**Task prompt**:
Exclude the pictures, then repeat the remaining data exactly.

**The data**:
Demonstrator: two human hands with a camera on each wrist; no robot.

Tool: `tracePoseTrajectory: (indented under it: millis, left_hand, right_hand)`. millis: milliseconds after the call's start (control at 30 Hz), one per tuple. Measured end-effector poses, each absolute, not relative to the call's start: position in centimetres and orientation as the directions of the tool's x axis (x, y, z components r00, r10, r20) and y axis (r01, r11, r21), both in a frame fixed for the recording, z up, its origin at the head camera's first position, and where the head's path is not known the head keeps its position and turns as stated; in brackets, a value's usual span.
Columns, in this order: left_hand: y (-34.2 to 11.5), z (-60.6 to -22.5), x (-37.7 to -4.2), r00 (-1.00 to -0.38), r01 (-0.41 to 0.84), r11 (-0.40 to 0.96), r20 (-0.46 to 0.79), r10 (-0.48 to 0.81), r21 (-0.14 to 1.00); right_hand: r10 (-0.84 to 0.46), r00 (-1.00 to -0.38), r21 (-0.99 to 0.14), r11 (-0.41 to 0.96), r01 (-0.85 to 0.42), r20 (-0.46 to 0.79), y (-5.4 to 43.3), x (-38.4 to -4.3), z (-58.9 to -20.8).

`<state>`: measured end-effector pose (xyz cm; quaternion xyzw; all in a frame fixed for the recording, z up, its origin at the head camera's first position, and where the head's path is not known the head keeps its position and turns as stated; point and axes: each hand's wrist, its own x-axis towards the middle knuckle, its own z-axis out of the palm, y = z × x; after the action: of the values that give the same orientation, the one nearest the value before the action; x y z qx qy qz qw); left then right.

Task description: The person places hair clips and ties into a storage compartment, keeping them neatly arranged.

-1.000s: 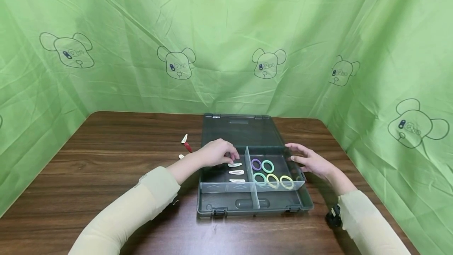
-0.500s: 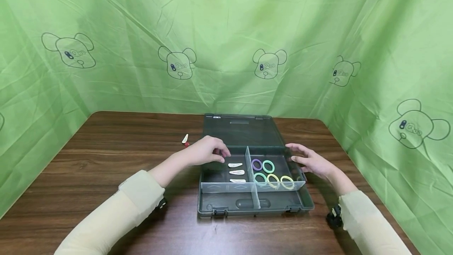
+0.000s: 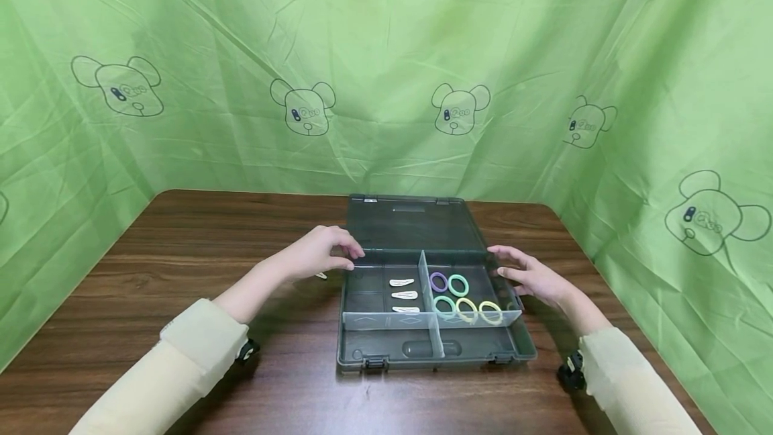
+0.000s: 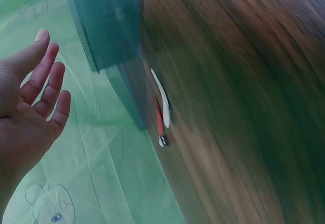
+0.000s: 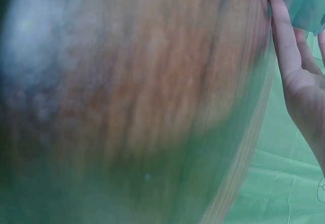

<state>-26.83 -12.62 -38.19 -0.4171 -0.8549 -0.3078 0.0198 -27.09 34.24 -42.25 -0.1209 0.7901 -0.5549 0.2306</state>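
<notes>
My left hand (image 3: 317, 252) hovers over the left rim of a dark translucent divided case (image 3: 386, 360), its fingers loosely bent and holding nothing. A white snap hair clip (image 3: 321, 275) peeks out under it. In the left wrist view a white clip (image 4: 164, 102) and a red clip (image 4: 158, 115) with a small white end lie on the table. Three white hair clips (image 3: 404, 295) sit in a column in the back-left compartment. Several hair ties, purple (image 3: 439, 281), green (image 3: 458, 285) and yellow (image 3: 490, 313), lie in the back-right one. My right hand (image 3: 534, 278) rests against the case's right side, fingers relaxed.
The case's lid (image 3: 413, 223) lies opened back toward the green curtain (image 3: 386, 32), which surrounds the wooden table (image 3: 199, 240). Clear dividers (image 3: 386, 321) split the case. Two front compartments hold nothing visible.
My left hand has moved left, out from above the white clips in the case to its left edge, now covering the loose clips at the back. The right hand stays put.
</notes>
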Motion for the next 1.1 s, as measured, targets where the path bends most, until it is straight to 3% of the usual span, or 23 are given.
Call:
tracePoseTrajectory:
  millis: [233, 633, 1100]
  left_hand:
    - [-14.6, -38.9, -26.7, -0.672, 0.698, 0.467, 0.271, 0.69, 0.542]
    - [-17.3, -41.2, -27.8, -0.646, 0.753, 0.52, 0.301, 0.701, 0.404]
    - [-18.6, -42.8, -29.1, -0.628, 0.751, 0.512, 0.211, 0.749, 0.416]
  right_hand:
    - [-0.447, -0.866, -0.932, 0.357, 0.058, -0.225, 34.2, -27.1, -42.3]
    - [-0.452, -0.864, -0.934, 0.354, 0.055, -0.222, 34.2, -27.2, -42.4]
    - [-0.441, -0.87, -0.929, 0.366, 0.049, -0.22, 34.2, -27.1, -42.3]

**Answer box**:
Demonstrator: two human hands with a camera on each wrist; no robot.

Tool: `tracePoseTrajectory: (indented under it: millis, left_hand, right_hand)`. millis: milliseconds after the call's start (control at 30 Hz), one per tuple. Measured end-effector poses, each absolute, not relative to the call's start: position in centimetres and orientation as the directions of the tool's x axis (x, y, z components r00, r10, r20) and y axis (r01, r11, r21), both in a frame fixed for the recording, z up, its origin at the head camera's first position, and where the head's path is not known the head keeps its position and turns as stated; in brackets, a value's usual span.
Columns, in this order: left_hand: y (-34.2 to 11.5), z (-60.6 to -22.5), x (-37.7 to -4.2), r00 (-1.00 to -0.38), r01 (-0.41 to 0.84), r11 (-0.40 to 0.96), r20 (-0.46 to 0.79), r10 (-0.48 to 0.81), r21 (-0.14 to 1.00); right_hand: r10 (-0.84 to 0.46), r00 (-1.00 to -0.38), r21 (-0.99 to 0.14), r11 (-0.41 to 0.96), r01 (-0.85 to 0.42), r20 (-0.46 to 0.79), y (-5.4 to 43.3), x (-38.4 to -4.3), z (-58.9 to -20.8).

`<state>`: measured end-effector pose (xyz cm; quaternion xyzw; all in a frame fixed for the recording, z up, its origin at the head camera's first position, and where the head's path is not known the head keeps its position and turns as stated; point and axes: each hand's wrist, its own x-axis towards the middle knuckle, its own z-axis out of the palm, y = z × x; after the action: of the values that give the same orientation, the one nearest the value before the action; x y z qx qy qz qw); left then right.

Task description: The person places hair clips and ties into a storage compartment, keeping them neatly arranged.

-1.000s: 
-0.500s: 
+0.000s: 
+0.000s: 
+0.000s: 

<state>-26.83 -12.62 -38.19 -0.4171 -0.8549 -0.3078 0.0198 -27.09 34.24 -42.25 -0.1209 0.7901 -0.5549 0.2306</state>
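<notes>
My left hand (image 3: 317, 252) hovers over the left rim of a dark translucent divided case (image 3: 386, 360), its fingers loosely bent and holding nothing. A white snap hair clip (image 3: 321, 275) peeks out under it. In the left wrist view a white clip (image 4: 164, 102) and a red clip (image 4: 158, 115) with a small white end lie on the table. Three white hair clips (image 3: 404, 295) sit in a column in the back-left compartment. Several hair ties, purple (image 3: 439, 281), green (image 3: 458, 285) and yellow (image 3: 490, 313), lie in the back-right one. My right hand (image 3: 534, 278) rests against the case's right side, fingers relaxed.
The case's lid (image 3: 413, 223) lies opened back toward the green curtain (image 3: 386, 32), which surrounds the wooden table (image 3: 199, 240). Clear dividers (image 3: 386, 321) split the case. Two front compartments hold nothing visible.
My left hand has moved left, out from above the white clips in the case to its left edge, now covering the loose clips at the back. The right hand stays put.
</notes>
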Motion for the next 1.1 s, as measured, targets where the path bends most, until it is straight to 3% of the usual span, or 23 are given.
Call:
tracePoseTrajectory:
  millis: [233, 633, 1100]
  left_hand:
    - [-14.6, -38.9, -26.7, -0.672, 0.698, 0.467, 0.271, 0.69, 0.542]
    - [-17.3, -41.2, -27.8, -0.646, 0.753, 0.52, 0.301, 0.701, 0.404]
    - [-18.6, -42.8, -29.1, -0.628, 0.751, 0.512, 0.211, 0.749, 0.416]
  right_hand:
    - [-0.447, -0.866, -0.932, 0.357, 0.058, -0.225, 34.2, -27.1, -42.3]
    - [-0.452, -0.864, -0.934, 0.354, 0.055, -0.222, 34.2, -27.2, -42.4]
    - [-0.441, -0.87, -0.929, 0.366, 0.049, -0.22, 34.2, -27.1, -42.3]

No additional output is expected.